▶ Problem requirements: Because the images are not wanted, restate every line below word for word without them.

▶ Data segment:
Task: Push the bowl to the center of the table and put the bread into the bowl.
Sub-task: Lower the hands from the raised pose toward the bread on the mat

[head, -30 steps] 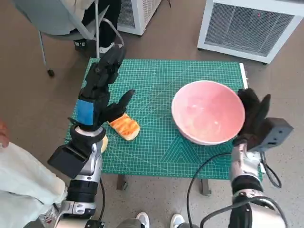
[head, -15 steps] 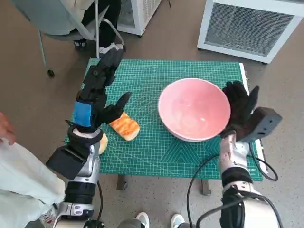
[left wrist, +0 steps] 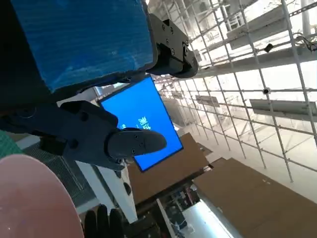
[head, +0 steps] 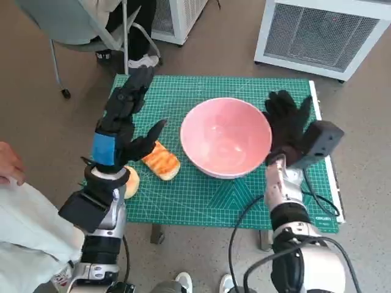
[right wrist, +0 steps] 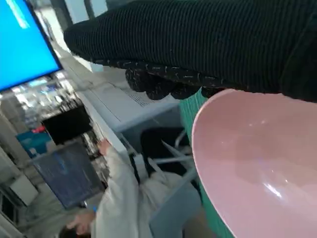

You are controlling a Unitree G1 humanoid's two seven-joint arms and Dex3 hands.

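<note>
The wide pink ceramic bowl (head: 225, 137) sits near the middle of the green cutting-mat table (head: 183, 195), with the gloved right robot hand (head: 287, 122) flat against its far-right rim, fingers spread, grasping nothing. The toasted orange bread slice (head: 161, 162) lies left of the bowl, just beside the left robot hand (head: 125, 122), which hangs released above the mat.

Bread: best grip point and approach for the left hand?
Probably across the short width of the bread, from above. It lies flat and elongated on the mat, long sides exposed, and the left hand hovers open beside it, clear of the bowl.
</note>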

▶ Result of the exercise:
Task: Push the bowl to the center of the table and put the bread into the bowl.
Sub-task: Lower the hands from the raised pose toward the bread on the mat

[head, -30 steps] 
[head, -15 steps] 
[left wrist, +0 steps] 
[head, +0 steps] 
[right wrist, +0 steps] 

You are controlling a Unitree G1 humanoid's two seven-joint arms and Dex3 hands.

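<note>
The wide pink ceramic bowl (head: 225, 137) sits near the middle of the green cutting-mat table (head: 183, 195), with the gloved right robot hand (head: 287, 122) flat against its far-right rim, fingers spread, grasping nothing. The toasted orange bread slice (head: 161, 162) lies left of the bowl, just beside the left robot hand (head: 125, 122), which hangs released above the mat.

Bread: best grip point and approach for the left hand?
Probably across the short width of the bread, from above. It lies flat and elongated on the mat, long sides exposed, and the left hand hovers open beside it, clear of the bowl.
</note>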

What appears above is the complete answer to the exercise.